Nixon S. See, MD (1962-2023)
Keywords:peaceful, loyal friend
While I am honored to be chosen among his many friends to pay tribute to him, I am struck by ambivalence, as I mourn just as deeply for Nixon’s passing. Nevertheless, as this is likely my last opportunity to praise this great man, I aim to give a good accounting of his life and times.
Nix and I first met as applicants of the residency program in ORL-HNS at the Ospital ng Maynila Medical Center (OMMC) in September 1989. Subsequently, he established his practice in his hometown of Calapan, Oriental Mindoro. He was briefly affiliated with the PSO-HNS Southern Tagalog Chapter as a charter member but was forced to relinquish this and a flourishing practice and return to Manila to care for his wife. He joined the Fatima University Medical Center and College of Medicine, eventually becoming chairman of the Department of ORL-HNS. He rejoined OMMC as consultant in 2010.
Having been his close friend for more than three decades, I have known him to be a peaceful man. Indeed, he abhorred life’s unnecessary complexities, wanting only a simple, quiet life, content in the knowledge that he has filled the cups of those whose lives he had touched.
I use PEACEFUL, not only in a literal sense, but also as an acronym that represents his qualities I have learned to love, as well as hate. Nix was a Principled man, to the point of being stubborn. His moral compass was always straight and true, unwavering, and without any gray areas. He was also a Practical man, choosing to be frugal for himself, yet generous to his family. He was Exacting, meticulously insisting on accomplishing tasks in a specific, almost textbook-like manner. “So-so” was not in his vocabulary. An Amiable individual, he was never aloof and was ready to greet anyone with a genuine smile. He chose to live Cleanly, leading a life not only free of vices, but one pursued with healthy physical activity. Being meticulously principled was not without its drawbacks. He was Cranky. During a typical cantankerous mood, he would wipe his face with his palm, as if to “erase” it. This was followed by a long, deep snort. Woe to the junior resident who would earn his ire! I would remember him say: “though I’m a specialist, I don’t think I will ever become filthy rich.” He was a man of charity, an Expert physician: competent, conscientious, caring, and humane. He was a devout Family man, one whose decisions, without exception, revolved around the welfare of his loved ones. While he reached impressive heights professionally, he remained grounded and Unassuming, a true epitome of humility. Lastly, he was a Loyal friend to the end.

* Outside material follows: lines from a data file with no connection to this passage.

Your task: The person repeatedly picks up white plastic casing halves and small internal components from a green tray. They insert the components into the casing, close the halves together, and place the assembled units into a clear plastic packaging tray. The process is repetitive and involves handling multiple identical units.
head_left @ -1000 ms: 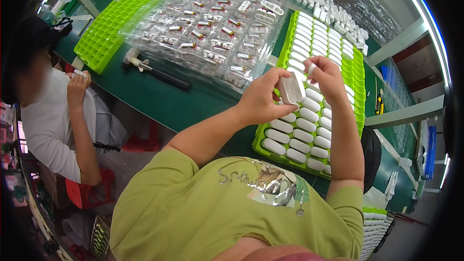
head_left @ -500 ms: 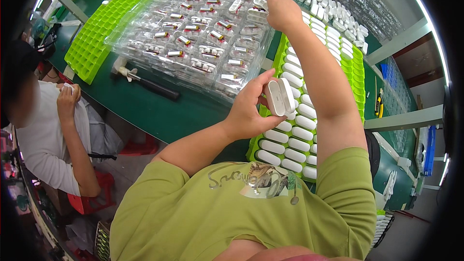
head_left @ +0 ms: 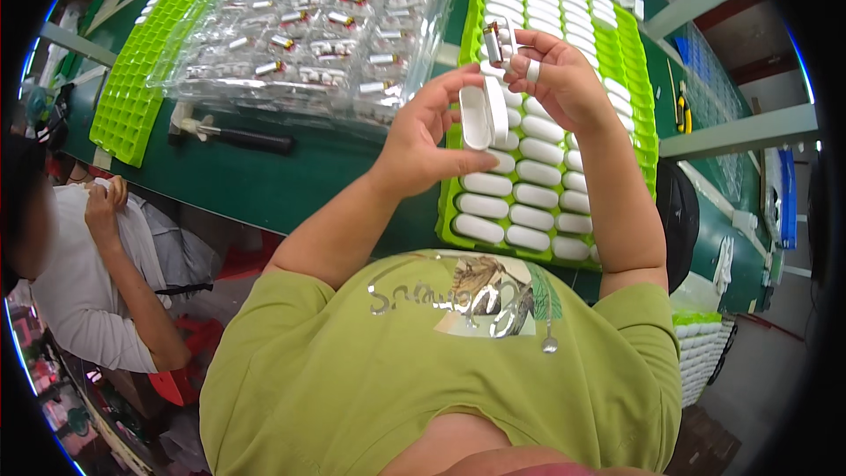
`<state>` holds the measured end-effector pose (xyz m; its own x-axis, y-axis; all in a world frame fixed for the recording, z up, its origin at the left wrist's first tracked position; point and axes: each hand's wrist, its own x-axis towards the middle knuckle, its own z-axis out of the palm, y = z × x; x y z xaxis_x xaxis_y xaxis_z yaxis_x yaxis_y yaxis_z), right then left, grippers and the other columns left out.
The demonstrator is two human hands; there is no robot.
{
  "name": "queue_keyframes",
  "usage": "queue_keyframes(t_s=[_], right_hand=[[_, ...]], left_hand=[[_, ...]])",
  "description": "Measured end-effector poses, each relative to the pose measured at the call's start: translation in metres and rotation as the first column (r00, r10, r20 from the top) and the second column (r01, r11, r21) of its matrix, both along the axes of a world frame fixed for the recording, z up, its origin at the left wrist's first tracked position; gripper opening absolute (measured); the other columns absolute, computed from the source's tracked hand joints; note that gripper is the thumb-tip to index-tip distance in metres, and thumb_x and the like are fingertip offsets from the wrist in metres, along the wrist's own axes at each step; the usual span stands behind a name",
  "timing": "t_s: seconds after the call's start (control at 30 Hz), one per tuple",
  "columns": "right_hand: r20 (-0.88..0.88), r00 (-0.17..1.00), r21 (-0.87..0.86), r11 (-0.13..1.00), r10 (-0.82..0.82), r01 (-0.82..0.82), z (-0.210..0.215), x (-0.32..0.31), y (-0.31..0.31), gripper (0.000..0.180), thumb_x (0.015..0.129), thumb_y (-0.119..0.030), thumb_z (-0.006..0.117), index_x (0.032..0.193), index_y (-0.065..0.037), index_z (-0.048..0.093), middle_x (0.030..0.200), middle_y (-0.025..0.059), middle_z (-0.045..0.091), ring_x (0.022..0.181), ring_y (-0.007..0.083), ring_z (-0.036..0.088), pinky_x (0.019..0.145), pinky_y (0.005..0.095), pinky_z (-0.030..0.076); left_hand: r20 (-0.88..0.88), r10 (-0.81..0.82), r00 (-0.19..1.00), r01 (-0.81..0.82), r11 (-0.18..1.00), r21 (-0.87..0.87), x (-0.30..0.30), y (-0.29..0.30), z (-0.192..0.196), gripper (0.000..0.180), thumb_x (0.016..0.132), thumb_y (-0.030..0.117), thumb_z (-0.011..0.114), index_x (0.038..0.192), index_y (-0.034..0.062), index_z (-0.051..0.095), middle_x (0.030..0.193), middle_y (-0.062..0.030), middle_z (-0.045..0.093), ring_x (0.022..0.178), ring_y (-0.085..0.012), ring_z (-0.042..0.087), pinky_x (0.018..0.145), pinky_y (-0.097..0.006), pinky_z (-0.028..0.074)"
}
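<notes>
An open white earbud charging case (head_left: 477, 119), its lid hinged up, rests in my left hand (head_left: 414, 137); the fingers wrap its far side and the thumb lies by its lower end. The hollow inside faces up. Just beyond it, my right hand (head_left: 568, 84) pinches a small white case insert (head_left: 508, 37) with a silvery battery (head_left: 492, 42) on its side. A white band circles one right finger. The two pieces are close but apart. Beneath both hands lies a bright green tray (head_left: 649, 137) filled with rows of closed white cases (head_left: 483, 205).
Clear plastic blister trays (head_left: 203, 79) of inserts with batteries lie at the left, beside another green tray (head_left: 119, 128). A black-handled hammer (head_left: 251, 140) rests on the green table (head_left: 229, 189). A person in white (head_left: 88, 291) sits far left. A metal post (head_left: 740, 130) stands right.
My right hand has come back from the blister trays toward my left hand, bringing an insert with a battery. My left hand still holds the open case. The view has shifted.
</notes>
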<state>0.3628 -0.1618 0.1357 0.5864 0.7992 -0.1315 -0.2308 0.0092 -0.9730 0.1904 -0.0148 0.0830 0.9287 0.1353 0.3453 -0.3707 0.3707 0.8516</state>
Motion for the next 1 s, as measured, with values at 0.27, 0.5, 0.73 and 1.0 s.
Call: queue_keyframes(t_s=[0.27, 0.5, 0.73, 1.0], right_hand=[[0.598, 0.801, -0.184, 0.979, 0.045, 0.083, -0.006, -0.074, -0.059, 0.063, 0.079, -0.007, 0.077, 0.138, -0.007, 0.052, 0.099, 0.0049, 0.061, 0.084, 0.0120, 0.060, 0.071, 0.0273, 0.050], [0.829, 0.558, -0.021, 0.995, -0.036, 0.096, -0.019, -0.088, -0.078, 0.071, 0.068, -0.003, 0.081, 0.134, -0.007, 0.056, 0.117, 0.0105, 0.059, 0.096, 0.0203, 0.062, 0.084, 0.0320, 0.053], [0.574, 0.773, 0.165, 0.963, -0.270, 0.214, -0.039, -0.086, -0.087, 0.043, 0.078, 0.001, 0.070, 0.120, -0.003, 0.063, 0.100, 0.0108, 0.065, 0.087, 0.0217, 0.066, 0.082, 0.0313, 0.055], [0.621, 0.771, -0.144, 0.946, -0.141, 0.289, -0.049, -0.087, -0.080, 0.020, 0.087, -0.003, 0.063, 0.106, -0.001, 0.069, 0.092, 0.0099, 0.067, 0.085, 0.0174, 0.068, 0.073, 0.0296, 0.055]], left_hand=[[-0.222, -0.335, 0.916, 0.323, 0.942, -0.088, -0.009, 0.000, 0.006, 0.081, 0.064, -0.003, 0.081, 0.138, 0.0009, 0.049, 0.124, -0.0111, 0.063, 0.116, -0.0217, 0.060, 0.101, -0.038, 0.048], [-0.240, -0.483, 0.842, 0.489, 0.872, -0.041, -0.007, 0.000, 0.006, 0.083, 0.061, 0.002, 0.083, 0.137, -0.0005, 0.050, 0.129, -0.0147, 0.061, 0.119, -0.0253, 0.060, 0.105, -0.041, 0.046], [-0.259, -0.468, 0.845, 0.463, 0.883, -0.083, -0.009, -0.005, 0.004, 0.079, 0.066, -0.003, 0.081, 0.137, -0.0013, 0.048, 0.129, -0.0151, 0.061, 0.118, -0.0242, 0.060, 0.105, -0.039, 0.046], [-0.372, -0.387, 0.844, 0.401, 0.915, -0.042, -0.002, -0.012, -0.005, 0.076, 0.067, -0.009, 0.074, 0.138, -0.0006, 0.047, 0.127, -0.0169, 0.061, 0.123, -0.0312, 0.059, 0.106, -0.041, 0.047]])
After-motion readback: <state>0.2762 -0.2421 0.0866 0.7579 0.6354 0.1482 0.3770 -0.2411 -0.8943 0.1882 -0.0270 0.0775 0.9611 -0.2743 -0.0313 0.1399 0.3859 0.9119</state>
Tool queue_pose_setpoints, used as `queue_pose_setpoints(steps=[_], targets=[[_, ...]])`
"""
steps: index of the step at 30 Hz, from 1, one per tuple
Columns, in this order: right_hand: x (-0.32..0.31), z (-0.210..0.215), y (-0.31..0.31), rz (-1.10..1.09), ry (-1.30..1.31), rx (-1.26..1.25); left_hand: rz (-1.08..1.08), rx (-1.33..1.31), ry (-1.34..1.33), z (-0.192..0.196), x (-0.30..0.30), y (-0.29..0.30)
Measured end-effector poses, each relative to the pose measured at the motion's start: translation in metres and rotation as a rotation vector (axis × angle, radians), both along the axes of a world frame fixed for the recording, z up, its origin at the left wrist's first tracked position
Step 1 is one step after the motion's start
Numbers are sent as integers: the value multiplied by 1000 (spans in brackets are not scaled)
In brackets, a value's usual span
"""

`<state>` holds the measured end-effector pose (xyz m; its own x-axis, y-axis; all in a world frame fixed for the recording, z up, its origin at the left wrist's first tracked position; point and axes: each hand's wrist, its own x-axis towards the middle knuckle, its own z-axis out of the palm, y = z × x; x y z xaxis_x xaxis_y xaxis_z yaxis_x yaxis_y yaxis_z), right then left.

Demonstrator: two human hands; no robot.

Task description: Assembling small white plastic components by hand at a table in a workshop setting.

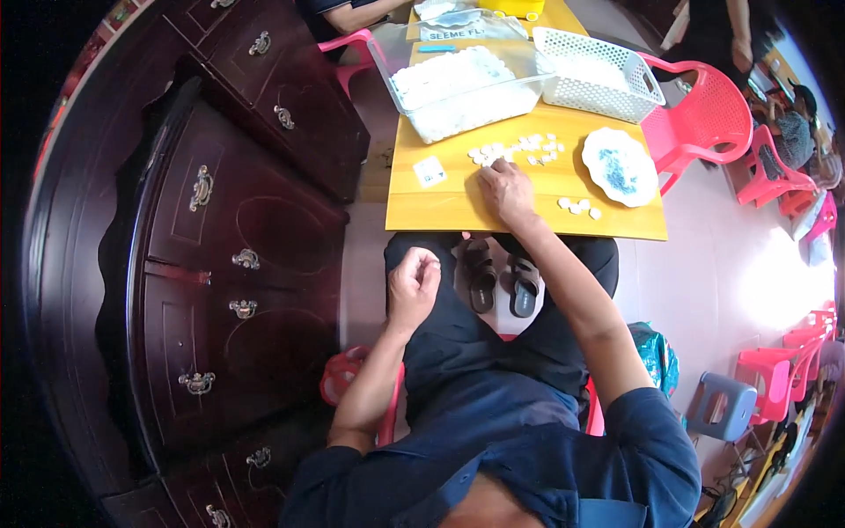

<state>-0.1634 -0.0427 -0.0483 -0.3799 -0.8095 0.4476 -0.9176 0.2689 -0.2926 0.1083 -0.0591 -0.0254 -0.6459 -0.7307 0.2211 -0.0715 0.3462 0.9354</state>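
Above my left thigh, my left hand [414, 289] is raised off the table with its fingers curled in. Whatever it may hold is hidden. My right hand [508, 192] rests near the table's front edge, fingers bent and tips down against a loose scatter of small white round pieces [533, 143]. I cannot make out whether a piece is between those fingertips. To its left lies a small white square card [429, 172] with a printed patch. Several more white pieces [576, 207] sit apart, right of my right hand. A scalloped white plate [595, 182] holds something bluish.
A clear plastic bin [528, 92] full of white pieces and a white perforated basket [616, 110] stand farther back on the yellow table [528, 224]. Dark wooden drawers [246, 202] line the left. A pink chair [713, 123] stands at right; other people are beyond.
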Motion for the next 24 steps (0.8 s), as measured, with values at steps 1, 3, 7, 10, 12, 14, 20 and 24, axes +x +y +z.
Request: queue_pose_setpoints(steps=[1, 3, 7, 10, 12, 14, 20, 24], targets=[[0, 0, 3, -3, -17, -10, 5, -27, -9, 1, -1, 0], [3, 5, 8, -4, -69, -20, -21, 76, 5, 1, 0, -1], [7, 15, 16, -21, -194, -52, -117, 355, 131, 4, 2, -1], [-2, 17, 19, -56, -281, 100, -142, 382, 162, 11, -2, 0], [-4, 19, 18, -59, -286, 117, -145, 370, 153, 14, -4, 0], [-1, 19, 20, -33, -221, 118, -126, 389, 128, 16, -7, 1], [27, 41, 58, 106, -482, -29, -125, 409, 77, 22, -19, 6], [61, 50, 112, 190, -1175, -210, -163, 438, 24, 15, -27, 14]])
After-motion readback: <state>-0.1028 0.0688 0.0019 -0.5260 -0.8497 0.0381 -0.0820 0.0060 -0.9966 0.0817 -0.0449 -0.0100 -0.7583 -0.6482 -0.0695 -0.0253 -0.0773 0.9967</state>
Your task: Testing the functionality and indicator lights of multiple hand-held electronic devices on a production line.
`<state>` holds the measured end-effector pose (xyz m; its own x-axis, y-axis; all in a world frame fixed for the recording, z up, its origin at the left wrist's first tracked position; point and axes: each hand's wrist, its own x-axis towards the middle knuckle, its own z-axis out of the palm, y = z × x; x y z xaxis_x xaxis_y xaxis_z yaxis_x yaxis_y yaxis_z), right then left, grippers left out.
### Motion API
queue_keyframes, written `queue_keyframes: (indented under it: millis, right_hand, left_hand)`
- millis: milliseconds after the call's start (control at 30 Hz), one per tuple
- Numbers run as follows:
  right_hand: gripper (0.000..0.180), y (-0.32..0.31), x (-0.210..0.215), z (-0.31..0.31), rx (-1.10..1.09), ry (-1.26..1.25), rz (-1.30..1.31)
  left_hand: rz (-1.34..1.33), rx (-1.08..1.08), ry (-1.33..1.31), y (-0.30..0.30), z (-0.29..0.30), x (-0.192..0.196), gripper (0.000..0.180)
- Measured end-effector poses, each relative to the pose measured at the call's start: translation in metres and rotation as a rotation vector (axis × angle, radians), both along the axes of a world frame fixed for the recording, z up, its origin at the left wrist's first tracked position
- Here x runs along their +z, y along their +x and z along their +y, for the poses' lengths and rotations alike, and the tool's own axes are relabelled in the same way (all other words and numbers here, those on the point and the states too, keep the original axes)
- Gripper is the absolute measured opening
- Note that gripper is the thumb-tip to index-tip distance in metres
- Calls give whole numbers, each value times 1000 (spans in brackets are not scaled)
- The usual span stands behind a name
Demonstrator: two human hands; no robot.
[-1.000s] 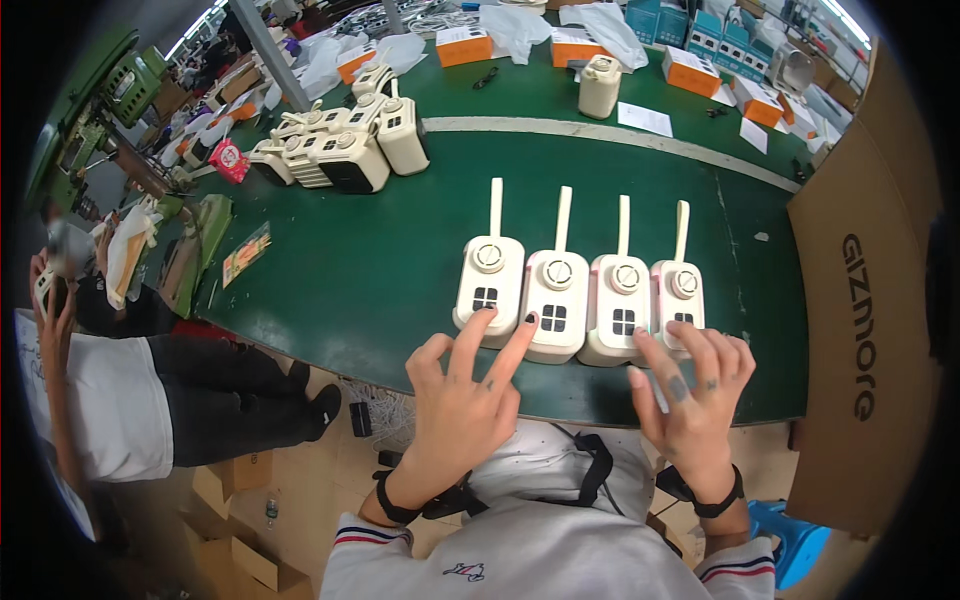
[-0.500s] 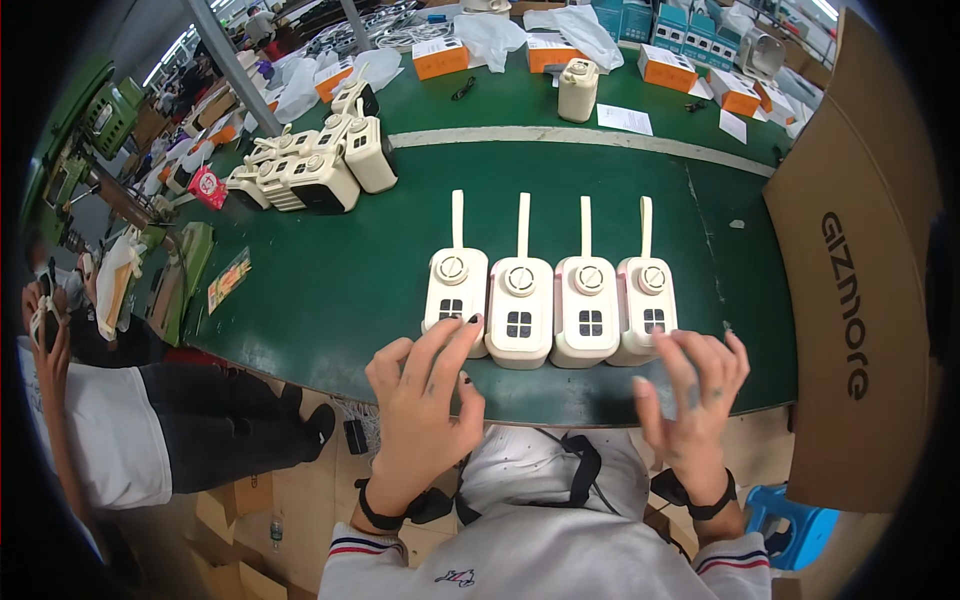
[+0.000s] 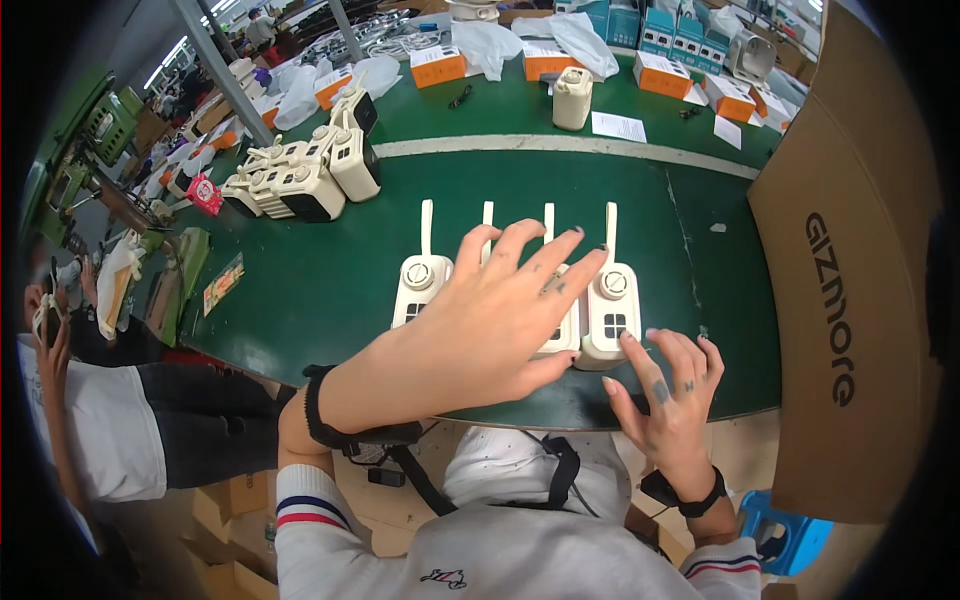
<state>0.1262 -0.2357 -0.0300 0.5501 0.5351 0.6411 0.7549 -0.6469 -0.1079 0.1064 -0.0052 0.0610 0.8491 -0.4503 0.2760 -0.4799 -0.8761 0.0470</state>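
A row of cream handheld devices stands on the green table, each with a round knob and an upright strap; dark square buttons show on the two end ones. My left hand [image 3: 505, 310] reaches across the row with its fingers spread, hiding most of the middle devices. Its fingertips are over the top of the rightmost device [image 3: 612, 315], close to the knob. My right hand [image 3: 675, 400] is open at that device's near side, with its index fingertip at the buttons. The leftmost device [image 3: 420, 272] shows its knob above my left wrist. Neither hand grips anything.
More cream devices [image 3: 305, 190] are grouped at the left, and one cream device [image 3: 572, 98] stands alone farther back. Orange-and-white boxes [image 3: 437, 67] line the back. A large cardboard box [image 3: 850, 270] stands at the right. Another person [image 3: 95, 430] works at the left, beside a green machine [image 3: 105, 125].
My left hand has swung right from the leftmost device to across the row, now over the rightmost one. My right hand stays beside the rightmost device. The view has shifted slightly.
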Motion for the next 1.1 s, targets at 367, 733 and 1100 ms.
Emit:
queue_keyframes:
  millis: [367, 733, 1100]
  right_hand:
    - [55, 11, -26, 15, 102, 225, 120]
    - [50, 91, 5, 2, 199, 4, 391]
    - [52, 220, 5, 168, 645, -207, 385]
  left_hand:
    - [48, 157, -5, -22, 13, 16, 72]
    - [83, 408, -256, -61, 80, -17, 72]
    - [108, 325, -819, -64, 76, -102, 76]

I have lost a brother. Yet, during his final days, having witnessed how his illness ravaged his physical form relentlessly, mercilessly, I take solace in the knowledge that he is now in a place of eternal serenity, free of doubt, fear, and despair. I once read: God is indeed wise because He placed death at the end of life and not at its beginning. Truer words have never been said, for it allowed me to experience the richness of life with Nix. To my friend, I say: “Till we meet again.”